:: Task prompt ::
One figure is the whole answer: the number of lines below that contain the word "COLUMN".

:: Recorded information ::
──────────────────────────────

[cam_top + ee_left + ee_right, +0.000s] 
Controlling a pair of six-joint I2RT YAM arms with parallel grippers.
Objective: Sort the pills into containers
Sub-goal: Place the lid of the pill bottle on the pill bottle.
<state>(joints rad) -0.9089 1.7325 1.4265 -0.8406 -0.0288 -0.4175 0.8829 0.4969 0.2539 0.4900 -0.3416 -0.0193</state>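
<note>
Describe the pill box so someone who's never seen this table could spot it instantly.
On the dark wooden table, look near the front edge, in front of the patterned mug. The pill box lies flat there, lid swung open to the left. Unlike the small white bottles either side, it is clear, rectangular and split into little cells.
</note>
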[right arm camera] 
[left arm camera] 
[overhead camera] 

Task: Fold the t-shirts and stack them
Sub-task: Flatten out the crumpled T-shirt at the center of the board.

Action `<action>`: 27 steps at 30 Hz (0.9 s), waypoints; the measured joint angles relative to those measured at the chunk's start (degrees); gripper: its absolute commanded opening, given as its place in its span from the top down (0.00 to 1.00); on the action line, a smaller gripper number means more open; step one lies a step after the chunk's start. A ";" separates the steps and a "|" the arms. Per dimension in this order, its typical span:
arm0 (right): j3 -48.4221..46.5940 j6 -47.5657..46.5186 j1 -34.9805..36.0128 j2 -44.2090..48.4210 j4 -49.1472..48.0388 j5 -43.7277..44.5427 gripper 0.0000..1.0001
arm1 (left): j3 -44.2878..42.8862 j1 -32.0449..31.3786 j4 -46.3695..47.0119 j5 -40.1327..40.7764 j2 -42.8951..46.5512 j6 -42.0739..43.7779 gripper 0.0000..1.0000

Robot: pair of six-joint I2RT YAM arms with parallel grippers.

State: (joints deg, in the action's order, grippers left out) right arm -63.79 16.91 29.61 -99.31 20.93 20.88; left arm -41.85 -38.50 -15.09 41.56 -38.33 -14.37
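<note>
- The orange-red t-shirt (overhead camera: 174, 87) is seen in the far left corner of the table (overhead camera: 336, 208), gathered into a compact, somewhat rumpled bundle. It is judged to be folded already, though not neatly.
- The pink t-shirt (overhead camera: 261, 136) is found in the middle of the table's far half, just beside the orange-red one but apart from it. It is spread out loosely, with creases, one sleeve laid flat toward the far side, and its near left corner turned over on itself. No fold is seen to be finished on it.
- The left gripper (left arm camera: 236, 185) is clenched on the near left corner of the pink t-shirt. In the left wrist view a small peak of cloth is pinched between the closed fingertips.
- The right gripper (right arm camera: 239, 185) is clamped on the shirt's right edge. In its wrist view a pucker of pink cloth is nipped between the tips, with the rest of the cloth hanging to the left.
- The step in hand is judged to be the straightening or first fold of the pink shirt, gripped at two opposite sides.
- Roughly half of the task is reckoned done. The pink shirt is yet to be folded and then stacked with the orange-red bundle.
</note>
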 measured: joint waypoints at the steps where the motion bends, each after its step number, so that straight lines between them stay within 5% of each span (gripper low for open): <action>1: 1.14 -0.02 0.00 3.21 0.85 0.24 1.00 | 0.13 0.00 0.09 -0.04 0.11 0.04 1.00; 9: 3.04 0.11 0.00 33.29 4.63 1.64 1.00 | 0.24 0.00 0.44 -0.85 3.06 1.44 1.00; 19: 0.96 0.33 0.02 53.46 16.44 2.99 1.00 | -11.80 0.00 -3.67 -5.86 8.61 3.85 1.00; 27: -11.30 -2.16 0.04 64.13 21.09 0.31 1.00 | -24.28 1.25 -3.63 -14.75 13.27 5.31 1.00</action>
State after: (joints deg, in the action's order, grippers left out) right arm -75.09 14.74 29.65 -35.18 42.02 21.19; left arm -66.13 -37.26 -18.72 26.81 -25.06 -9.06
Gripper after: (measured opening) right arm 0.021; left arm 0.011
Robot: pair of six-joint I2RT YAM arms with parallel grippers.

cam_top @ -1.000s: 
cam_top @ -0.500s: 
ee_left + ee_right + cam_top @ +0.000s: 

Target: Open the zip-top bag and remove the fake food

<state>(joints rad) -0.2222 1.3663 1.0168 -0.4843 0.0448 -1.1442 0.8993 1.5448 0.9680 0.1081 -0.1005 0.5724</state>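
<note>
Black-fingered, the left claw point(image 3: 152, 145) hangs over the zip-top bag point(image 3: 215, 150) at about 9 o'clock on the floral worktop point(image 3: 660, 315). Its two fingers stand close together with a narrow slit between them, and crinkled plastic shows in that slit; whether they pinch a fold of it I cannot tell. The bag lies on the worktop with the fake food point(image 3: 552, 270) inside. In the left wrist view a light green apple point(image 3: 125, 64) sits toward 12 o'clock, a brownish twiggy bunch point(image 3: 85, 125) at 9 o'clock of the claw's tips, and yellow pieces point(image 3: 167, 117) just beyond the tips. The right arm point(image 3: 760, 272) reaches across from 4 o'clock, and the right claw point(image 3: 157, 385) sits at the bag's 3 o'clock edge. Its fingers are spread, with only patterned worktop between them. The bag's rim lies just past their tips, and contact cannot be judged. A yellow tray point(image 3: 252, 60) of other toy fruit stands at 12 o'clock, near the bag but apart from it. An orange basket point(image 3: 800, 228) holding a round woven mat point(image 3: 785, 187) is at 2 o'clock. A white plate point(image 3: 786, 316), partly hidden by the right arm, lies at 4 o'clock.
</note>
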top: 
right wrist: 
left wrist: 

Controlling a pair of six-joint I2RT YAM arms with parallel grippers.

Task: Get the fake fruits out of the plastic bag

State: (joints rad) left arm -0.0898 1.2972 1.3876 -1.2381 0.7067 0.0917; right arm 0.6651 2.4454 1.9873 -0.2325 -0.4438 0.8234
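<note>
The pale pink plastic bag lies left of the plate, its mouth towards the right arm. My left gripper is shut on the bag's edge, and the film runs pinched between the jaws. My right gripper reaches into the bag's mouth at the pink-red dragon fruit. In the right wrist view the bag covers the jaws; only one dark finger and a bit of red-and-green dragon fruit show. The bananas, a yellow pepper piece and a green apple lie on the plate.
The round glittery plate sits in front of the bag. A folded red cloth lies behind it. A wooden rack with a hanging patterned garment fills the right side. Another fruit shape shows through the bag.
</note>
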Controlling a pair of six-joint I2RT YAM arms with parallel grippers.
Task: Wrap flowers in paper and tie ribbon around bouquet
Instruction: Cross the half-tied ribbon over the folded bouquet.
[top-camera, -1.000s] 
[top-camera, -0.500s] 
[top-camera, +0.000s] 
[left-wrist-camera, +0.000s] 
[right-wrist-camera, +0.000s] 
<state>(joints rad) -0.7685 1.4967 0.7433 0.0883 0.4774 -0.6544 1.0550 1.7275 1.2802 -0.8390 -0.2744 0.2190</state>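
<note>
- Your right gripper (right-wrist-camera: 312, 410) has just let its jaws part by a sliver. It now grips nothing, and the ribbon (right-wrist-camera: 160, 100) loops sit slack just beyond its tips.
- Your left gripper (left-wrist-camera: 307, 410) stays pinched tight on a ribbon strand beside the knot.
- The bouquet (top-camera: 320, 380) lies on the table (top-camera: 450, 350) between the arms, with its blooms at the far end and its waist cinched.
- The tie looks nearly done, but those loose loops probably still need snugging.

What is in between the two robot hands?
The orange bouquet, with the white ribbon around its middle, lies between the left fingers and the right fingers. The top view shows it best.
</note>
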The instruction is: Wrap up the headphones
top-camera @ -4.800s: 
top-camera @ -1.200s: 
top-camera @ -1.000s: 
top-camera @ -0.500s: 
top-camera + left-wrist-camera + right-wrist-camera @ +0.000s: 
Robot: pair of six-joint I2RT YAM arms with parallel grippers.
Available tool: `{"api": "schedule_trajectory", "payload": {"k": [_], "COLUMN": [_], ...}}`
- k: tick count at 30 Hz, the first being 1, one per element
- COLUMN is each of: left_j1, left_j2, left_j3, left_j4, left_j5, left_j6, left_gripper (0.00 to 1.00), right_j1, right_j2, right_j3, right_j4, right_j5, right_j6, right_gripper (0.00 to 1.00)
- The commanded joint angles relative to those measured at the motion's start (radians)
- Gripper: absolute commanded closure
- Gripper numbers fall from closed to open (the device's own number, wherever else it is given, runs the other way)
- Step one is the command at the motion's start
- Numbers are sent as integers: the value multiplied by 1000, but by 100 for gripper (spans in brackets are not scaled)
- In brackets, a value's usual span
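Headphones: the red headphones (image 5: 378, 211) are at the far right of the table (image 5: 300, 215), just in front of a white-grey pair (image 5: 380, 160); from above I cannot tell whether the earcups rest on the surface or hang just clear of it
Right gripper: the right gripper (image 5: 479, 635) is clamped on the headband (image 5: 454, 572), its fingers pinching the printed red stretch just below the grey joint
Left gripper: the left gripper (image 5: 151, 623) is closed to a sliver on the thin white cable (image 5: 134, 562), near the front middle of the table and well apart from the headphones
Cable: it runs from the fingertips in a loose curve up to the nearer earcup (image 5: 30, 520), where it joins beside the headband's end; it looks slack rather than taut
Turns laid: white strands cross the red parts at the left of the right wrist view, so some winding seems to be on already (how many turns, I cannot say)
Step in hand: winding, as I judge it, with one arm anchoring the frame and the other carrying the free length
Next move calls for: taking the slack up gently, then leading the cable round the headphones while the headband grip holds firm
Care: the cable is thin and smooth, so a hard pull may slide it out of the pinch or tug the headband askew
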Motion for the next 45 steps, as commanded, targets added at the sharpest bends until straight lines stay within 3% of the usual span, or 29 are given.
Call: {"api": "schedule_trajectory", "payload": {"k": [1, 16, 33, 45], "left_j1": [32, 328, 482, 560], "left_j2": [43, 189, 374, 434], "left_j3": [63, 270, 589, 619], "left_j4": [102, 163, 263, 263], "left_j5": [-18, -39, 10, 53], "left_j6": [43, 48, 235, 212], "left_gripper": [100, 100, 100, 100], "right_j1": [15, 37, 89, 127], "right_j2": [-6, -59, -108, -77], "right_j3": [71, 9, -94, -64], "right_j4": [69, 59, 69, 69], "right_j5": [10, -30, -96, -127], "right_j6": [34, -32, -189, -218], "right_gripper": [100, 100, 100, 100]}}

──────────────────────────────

:: Exercise output ::
2